Binary Tree Any Greater - codepath/compsci_guides GitHub Wiki

Unit 8 Session 1 (Click for link to problem statements)

Problem Highlights

  • 💡 Difficulty: Easy
  • Time to complete: 10 mins
  • 🛠️ Topics: Trees, Binary Trees, Search Algorithms

1: U-nderstand

Understand what the interviewer is asking for by using test cases and questions about the problem.

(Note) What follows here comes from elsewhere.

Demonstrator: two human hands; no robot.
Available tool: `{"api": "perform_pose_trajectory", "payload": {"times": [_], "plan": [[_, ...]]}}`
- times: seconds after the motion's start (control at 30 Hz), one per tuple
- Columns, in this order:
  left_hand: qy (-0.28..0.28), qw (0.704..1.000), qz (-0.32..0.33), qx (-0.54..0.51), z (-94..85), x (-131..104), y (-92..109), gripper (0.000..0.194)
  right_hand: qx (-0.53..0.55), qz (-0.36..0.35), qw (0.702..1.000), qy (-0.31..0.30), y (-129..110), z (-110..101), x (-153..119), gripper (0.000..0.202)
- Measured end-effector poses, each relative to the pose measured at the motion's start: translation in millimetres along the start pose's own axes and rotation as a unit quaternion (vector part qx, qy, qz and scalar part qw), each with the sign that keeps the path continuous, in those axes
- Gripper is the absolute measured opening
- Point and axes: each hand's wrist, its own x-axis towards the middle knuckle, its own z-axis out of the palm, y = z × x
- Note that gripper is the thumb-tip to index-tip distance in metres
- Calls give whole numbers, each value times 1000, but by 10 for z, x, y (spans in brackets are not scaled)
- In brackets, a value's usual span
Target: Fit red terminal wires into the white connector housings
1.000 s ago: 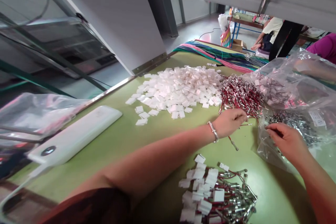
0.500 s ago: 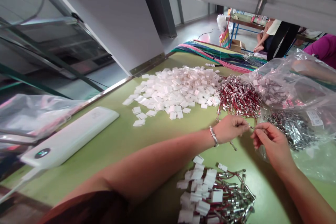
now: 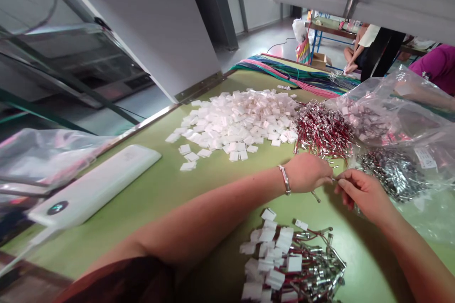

  • Established a set (2-3) of test cases to verify their own solution later.
  • Established a set (1-2) of edge cases to verify their solution handles complexities.
  • Have fully understood the problem and have no clarifying questions.
  • Have you verified any Time/Space Constraints for this problem?
  • Question: What if the tree is empty or the value does not exist in the tree?
    • Answer: Return False, as the value cannot be greater than any node in an empty tree or if it does not exist.
HAPPY CASE
Input: TreeNode(10, TreeNode(5), TreeNode(15, TreeNode(12), TreeNode(20))), value = 13
Output: True
Explanation: The value 20 is greater than 13 and exists in the tree.

EDGE CASE
Input: TreeNode(10, TreeNode(5), TreeNode(8)), value = 10
Output: False
Explanation: There is no node with a value greater than 10 in the tree.

2: M-atch

Match what this problem looks like to known categories of problems, e.g. Linked List or Dynamic Programming, and strategies or patterns in those categories.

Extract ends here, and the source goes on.